Start Date Release Date Release Versions PR link Tracking Link Stage Teams
12/11/2016
Recommended
  • CLI

Summary

In Ember CLI today, all addons at each level are built through the standard treeFor / treeFor* hooks. These hooks are responsible for preprocessing the JavaScript included by the tree returned from that specific hook (e.g., treeForAddon preprocesses the JS for the addon tree). This RFC proposes a mechanism that would allow these returned trees to be cached by default (when no build time customization is done) and expose proper hooks for addon authors to control the degree to which we dedupe these trees.

Motivation

Today, given the dependency graph:

ember-basic-dropdown:
  ember-wormhole@0.4.1

ember-modal-dialog:
  ember-wormhole@0.4.1

ember-paper:
  ember-wormhole@0.4.1

We would actually build ember-wormhole's addon tree 3 different times, even though as you can see there is absolutely no build time customization being done. After all of these ember-wormhole tree instances are built, we merge them such that the last tree wins (thus making all of the work to preprocess these trees completely moot). If you extrapolate this out to larger applications or ones using multiple engines (lazy or not) it is fairly common to see these sorts of dependencies shared upwards of 4 to 5 times. This can lead to significant build performance degradation.

Detailed design

  • Add a Addon.prototype.cacheKeyForTree method to lib/models/addon.js that is invoked prior to calling treeFor for the same tree name. The Addon.prototype.cacheKeyForTree method is expected to return a cache key allowing multiple builds of the same tree to simply return the original tree (preventing duplicate work). If Addon.prototype.cacheKeyForTree returns null / undefined the tree in question will opt out of this caching system.
  • ember-cli's custom mergeTrees implementation (which is already aware of other tree reduction techniques) will be updated so that calling mergeTrees([treeA, treeA]); simply returns treeA, and mergeTrees([treeA, treeB, treeA]) removes the duplicated treeA in the input nodes.

The proposed declaration for Addon.prototype.cacheKeyForTree in Typescript syntax is:

function cacheKeyForTree(treeType: string): string;

The default implementation for Addon.prototype.cacheKeyForTree will:

  • Utilize a shared NPM package (e.g. calculate-cache-key-for-tree) that will generate a cache key that incorporates at least the following pieces of information:

    • this.name - The addon's name (generally from package.json).
    • this.pkg - This builds a checksum accounting for the addon's package.json.
    • treeType - The specific tree in question (e.g. addon, vendor, addonTestSupport, templates, etc).
  • Resort to disabling all addon tree caching in the following scenarios

    • The addon implements a custom treeFor
    • The addon implements a custom treeFor* method (where * represents the tree type)

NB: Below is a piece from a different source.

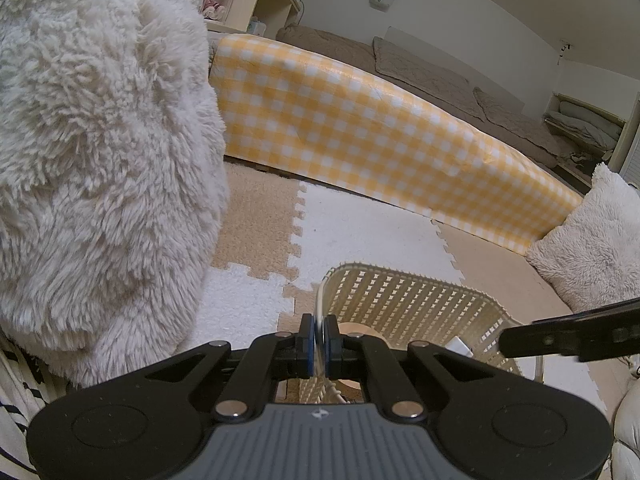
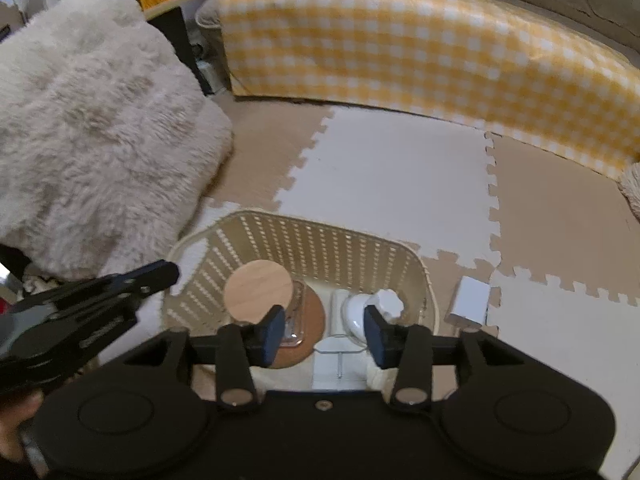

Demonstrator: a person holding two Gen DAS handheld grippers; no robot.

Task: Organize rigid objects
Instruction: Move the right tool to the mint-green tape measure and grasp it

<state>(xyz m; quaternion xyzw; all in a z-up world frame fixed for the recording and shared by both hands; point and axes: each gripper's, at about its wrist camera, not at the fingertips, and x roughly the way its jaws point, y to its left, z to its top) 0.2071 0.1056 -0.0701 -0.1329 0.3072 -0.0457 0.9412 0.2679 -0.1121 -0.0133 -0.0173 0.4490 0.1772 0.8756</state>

Addons that implement custom treeFor or treeFor* methods can still opt-in to caching in scenarios that they can confirm are safe. To do this, they would implement a custom cacheKeyForTree method and return a cache key as appropriate for their caching needs.

How We Teach This

This is something that we do not expect 99% of ember-cli users to have to learn and understand, however it is still important for it to be possible to determine what is going on and how to work within the system when building addons.

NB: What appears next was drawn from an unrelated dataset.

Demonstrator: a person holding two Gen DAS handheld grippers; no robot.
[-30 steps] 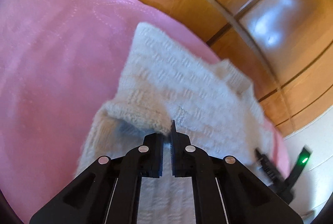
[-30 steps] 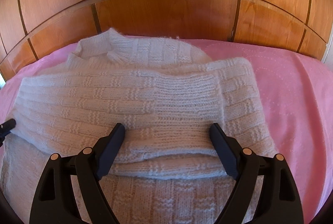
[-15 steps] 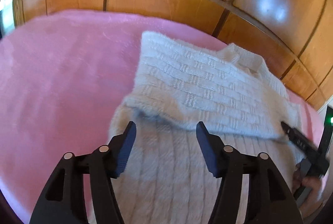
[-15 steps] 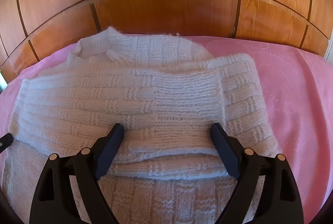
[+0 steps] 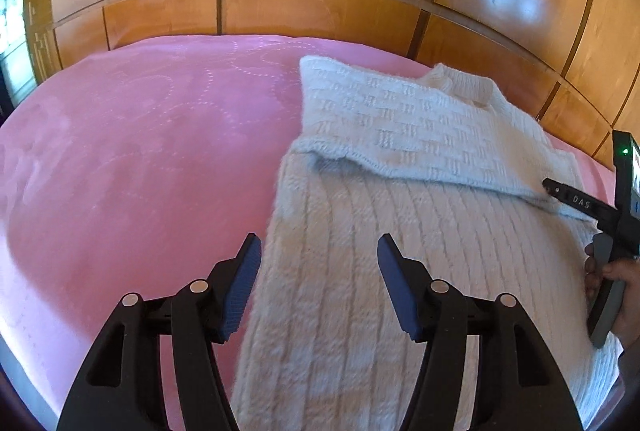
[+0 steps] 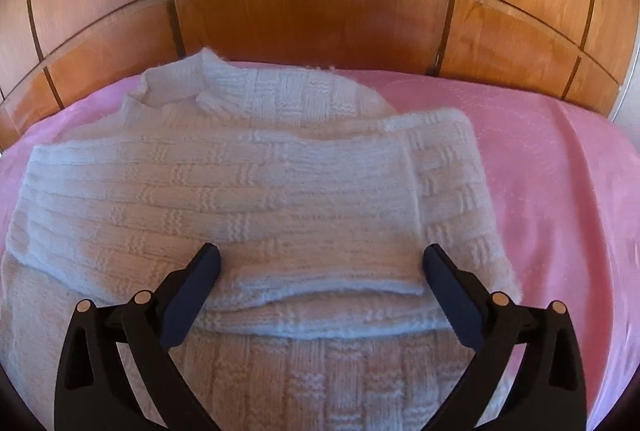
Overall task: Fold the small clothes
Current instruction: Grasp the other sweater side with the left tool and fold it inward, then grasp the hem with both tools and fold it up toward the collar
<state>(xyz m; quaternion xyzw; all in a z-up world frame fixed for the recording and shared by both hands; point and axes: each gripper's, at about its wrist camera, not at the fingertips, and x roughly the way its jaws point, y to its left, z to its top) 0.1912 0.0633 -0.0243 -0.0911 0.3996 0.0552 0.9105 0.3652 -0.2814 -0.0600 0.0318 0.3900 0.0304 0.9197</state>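
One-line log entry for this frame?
left hand-held gripper: open, over sweater | right hand-held gripper: open, empty | sleeves folded across body | pink bedspread

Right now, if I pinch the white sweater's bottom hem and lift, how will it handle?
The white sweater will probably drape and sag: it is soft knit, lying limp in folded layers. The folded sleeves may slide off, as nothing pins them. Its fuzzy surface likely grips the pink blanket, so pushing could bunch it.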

The following should help us teach this to the correct audience (roughly "addon power users"):

  • Document the shared NPM package (referred to above as calculate-cache-key-for-tree). This will help authors of addons that need to implement treeFor* hooks understand how they can properly implement Addon.prototype.cacheKeyForTree.
  • Write API docs for the newly added Addon.prototype.cacheKeyForTree method.

Drawbacks

  • Cache invalidation is difficult to get right, and it is possible to accidentally troll our users. This can be mitigated by thorough review of the implementation and this RFC.

Alternatives

Unresolved questions

  • Confirm if including the same tree multiple times will only trigger a single build of that tree (this should be a Broccoli feature). We have confirmed that code exists in broccoli-builder (see here), but still need to actually confirm .build / .read / .rebuild are not called twice within the same build.